I need to apply this function to a whole image. When I try to use it pixel by pixel, (by using 2 nested for-loops) it is slow. Is there a better way to achieve this with numpy?
Answers:
1. Option: Single image evaluation (slow)
Pros
- any palette any time (flexible)
Cons
- slow
- memory for large number of colors in palette
- not good for batch processing
2. Option: Batch processing (super fast)
Pros
- super fast (50ms per image), independent of palette size
- low memory, independent of image size or pallete size
- ideal for batch processing if palette doesnt change
- simple code
Cons
- requires creation of color cube (once, up to 3 minutes)

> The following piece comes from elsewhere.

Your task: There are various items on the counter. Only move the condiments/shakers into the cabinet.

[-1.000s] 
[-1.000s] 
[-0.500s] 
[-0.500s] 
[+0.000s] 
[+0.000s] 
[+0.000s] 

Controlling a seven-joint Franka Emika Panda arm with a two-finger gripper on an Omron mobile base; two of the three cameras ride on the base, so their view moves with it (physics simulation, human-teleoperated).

- color cube can contain only one palette
Requirements
- color cube requires 1.5mb of space on disk in form of compressed np matrix
Option 1:
take image, create pallete object with same size as image, calculate distances, retrieve new image with np.argmin indices
import numpy as np
from PIL import Image
import requests
# get some image
im = Image.open(requests.get("https://upload.wikimedia.org/wikipedia/commons/thumb/7/77/Big_Nature_%28155420955%29.jpeg/800px-Big_Nature_%28155420955%29.jpeg", stream=True).raw)
newsize = (1000, 1000)
im = im.resize(newsize)
# im.show()
im = np.asarray(im)
new_shape = (im.shape[0],im.shape[1],1,3)
# Ignore above
# Now we have image of shape (1000,1000,1,3). 1 is there so its easy to subtract from color container
image = im.reshape(im.shape[0],im.shape[1],1,3)
# test colors
colors = [[0,0,0],[255,255,255],[0,0,255]]
# Create color container
## It has same dimensions as image (1000,1000,number of colors,3)
colors_container = np.ones(shape=[image.shape[0],image.shape[1],len(colors),3])
for i,color in enumerate(colors):
colors_container[:,:,i,:] = color
def closest(image,color_container):
shape = image.shape[:2]
total_shape = shape[0]*shape[1]
# calculate distances
### shape = (x,y,number of colors)
distances = np.sqrt(np.sum((color_container-image)**2,axis=3))
# get position of the smalles distance
## this means we look for color_container position ????-> (x,y,????,3)
### before min_index has shape (x,y), now shape = (x*y)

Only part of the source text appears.